At the same time, two-thirds of people detained in jails report incomes under $12,000 prior to arrest. They can’t afford to live on their own before these legal troubles and debt accumulation, so of course they can’t pay now. So their hard-earned paychecks get garnished. Up to 65% can be garnished for child support. And then another 35% can be collected by probation officers in most states toward the payment of the fines, fees, surcharges, interest, and other restitution. Do the math. That’s 100%. A newly released prisoner can be required to surrender 100% of his or her earnings. “People caught in this impossible predicament are less likely to seek regular employment,” wryly commented a New York Times editorial, “making them even more susceptible to criminal relapse.” *see Out of Prison and Deep in Debt *see also Michelle Alexander, The New Jim Crow: Mass Incarceration in an Age of Colorblindness, pp. 154-7, for even more details about this modern day “debtor’s prison”.

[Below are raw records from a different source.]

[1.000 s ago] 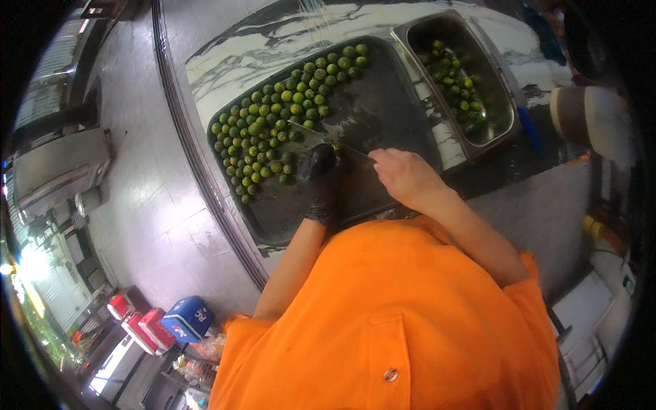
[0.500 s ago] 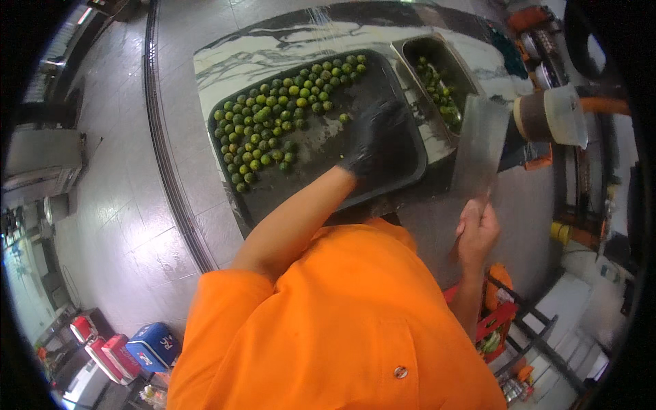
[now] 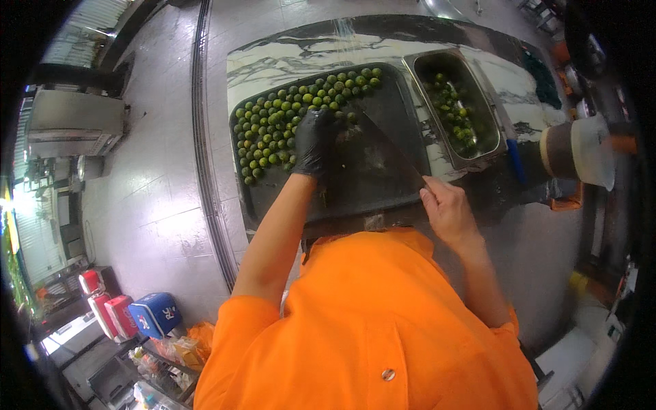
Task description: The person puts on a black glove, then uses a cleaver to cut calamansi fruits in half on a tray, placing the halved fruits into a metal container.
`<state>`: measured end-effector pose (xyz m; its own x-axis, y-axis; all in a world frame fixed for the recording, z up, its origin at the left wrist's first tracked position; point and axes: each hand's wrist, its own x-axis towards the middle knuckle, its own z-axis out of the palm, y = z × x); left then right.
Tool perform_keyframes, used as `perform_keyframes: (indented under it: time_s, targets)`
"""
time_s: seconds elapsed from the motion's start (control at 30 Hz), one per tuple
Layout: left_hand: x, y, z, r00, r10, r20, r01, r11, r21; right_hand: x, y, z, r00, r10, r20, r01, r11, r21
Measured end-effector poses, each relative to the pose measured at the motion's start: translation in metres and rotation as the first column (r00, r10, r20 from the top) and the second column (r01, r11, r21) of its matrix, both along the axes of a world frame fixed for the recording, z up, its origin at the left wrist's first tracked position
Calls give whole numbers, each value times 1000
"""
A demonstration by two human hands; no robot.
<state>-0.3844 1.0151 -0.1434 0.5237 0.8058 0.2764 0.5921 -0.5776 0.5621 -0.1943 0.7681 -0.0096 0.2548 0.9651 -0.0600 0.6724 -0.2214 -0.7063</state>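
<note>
My left hand (image 3: 316,145), in a black glove, is bunched over the front edge of a spread of small green limes (image 3: 273,126). Its fingers look curled, and whatever is under them is hidden against the dark surface. The limes lie packed along the far and left sides of a black tray (image 3: 403,137). In my bare right hand (image 3: 448,210) is the handle of a cleaver (image 3: 391,145). Its blade shows nearly edge-on, slanting over the tray, its far end near the limes beside my left hand.
A steel pan (image 3: 490,126) with green pieces, apparently cut limes, stands right of the tray on the marble-patterned table (image 3: 301,51). Beside it are a blue handle (image 3: 515,161) and a translucent tub (image 3: 593,152). A blue cooler box (image 3: 156,316) stands at the lower left.
My right hand has brought the cleaver from beyond the tray's right side in over it, turning the blade edge-on. My left hand has moved left to the limes. The view has shifted.
</note>
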Motion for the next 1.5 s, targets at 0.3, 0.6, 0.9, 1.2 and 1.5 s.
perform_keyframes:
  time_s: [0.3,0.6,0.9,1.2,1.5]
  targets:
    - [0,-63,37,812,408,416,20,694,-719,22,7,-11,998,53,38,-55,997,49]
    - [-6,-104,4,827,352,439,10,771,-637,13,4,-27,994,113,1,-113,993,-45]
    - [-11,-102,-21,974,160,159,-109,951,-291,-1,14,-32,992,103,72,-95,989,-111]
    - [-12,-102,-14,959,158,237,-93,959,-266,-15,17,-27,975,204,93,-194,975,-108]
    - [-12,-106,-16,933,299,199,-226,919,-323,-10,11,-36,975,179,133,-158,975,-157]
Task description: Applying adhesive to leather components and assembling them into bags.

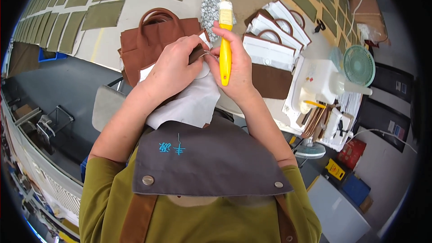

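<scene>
My left hand (173,69) is closed around a brown leather bag piece with a white lining (189,103) that drapes down toward my apron. My right hand (236,65) has its thumb and fingertips pinched together at the edge of this piece, close to the left fingertips. A brush with a yellow handle (225,58) stays tucked in the right hand, bristles pointing away from me. What exactly the right fingertips pinch is too small to tell. Just beyond the left hand, a brown handbag (132,45) with a looped handle lies on the table.
Brown panels with white backing and round handles (274,33) fan out at the right. Near them stand a white plastic container (315,78) and a green fan (359,65). A patterned cloth (210,11) lies ahead. Olive fabric pieces (103,15) cover the far left of the table.
</scene>
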Available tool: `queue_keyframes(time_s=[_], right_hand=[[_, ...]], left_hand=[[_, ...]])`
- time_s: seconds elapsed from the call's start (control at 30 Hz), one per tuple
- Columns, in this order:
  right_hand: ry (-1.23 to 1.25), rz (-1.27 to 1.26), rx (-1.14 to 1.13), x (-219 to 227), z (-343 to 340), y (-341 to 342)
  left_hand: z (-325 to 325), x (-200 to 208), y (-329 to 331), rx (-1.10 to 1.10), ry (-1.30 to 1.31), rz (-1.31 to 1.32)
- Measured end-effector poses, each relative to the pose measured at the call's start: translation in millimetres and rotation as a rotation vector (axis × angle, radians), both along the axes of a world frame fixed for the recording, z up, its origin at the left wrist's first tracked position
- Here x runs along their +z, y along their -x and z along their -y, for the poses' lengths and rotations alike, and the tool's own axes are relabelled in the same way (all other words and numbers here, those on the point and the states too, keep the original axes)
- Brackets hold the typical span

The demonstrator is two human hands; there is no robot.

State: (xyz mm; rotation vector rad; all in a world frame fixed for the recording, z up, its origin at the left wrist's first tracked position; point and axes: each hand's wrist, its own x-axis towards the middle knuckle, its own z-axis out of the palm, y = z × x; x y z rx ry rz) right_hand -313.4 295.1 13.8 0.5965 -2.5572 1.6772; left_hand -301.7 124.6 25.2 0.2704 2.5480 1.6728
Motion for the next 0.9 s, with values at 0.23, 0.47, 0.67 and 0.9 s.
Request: queue_keyframes(time_s=[0.23, 0.47, 0.67, 0.9], right_hand=[[0.015, 0.196, -0.133, -6, -28, -16], [0.005, 0.171, -0.148, -13, -38, -20], [0.287, 0.087, -0.27, -16, -47, -7], [0.277, 0.281, -0.119, 70, -71, -18]], left_hand=[[-17, -5, 14, -0.2, 0.128, 0.129], [-25, 1, 25, -0.274, 0.222, 0.159], [-21, -9, 37, -0.284, 0.21, 0.14], [-17, -10, 43, -0.319, 0.171, 0.301]])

Debtor’s prison continues to exist — even though it is “illegal” in all states. The threat of probation or parole revocation is a tool used in debt collection. Some states allow individuals to “choose” to go to jail as a way to reduce their debt burdens. Other states suspend driving privileges for defaults on these debts, simply perpetuating the cycle of legal discrimination and overwhelming barriers to self-sustaining, new lives post-incarceration.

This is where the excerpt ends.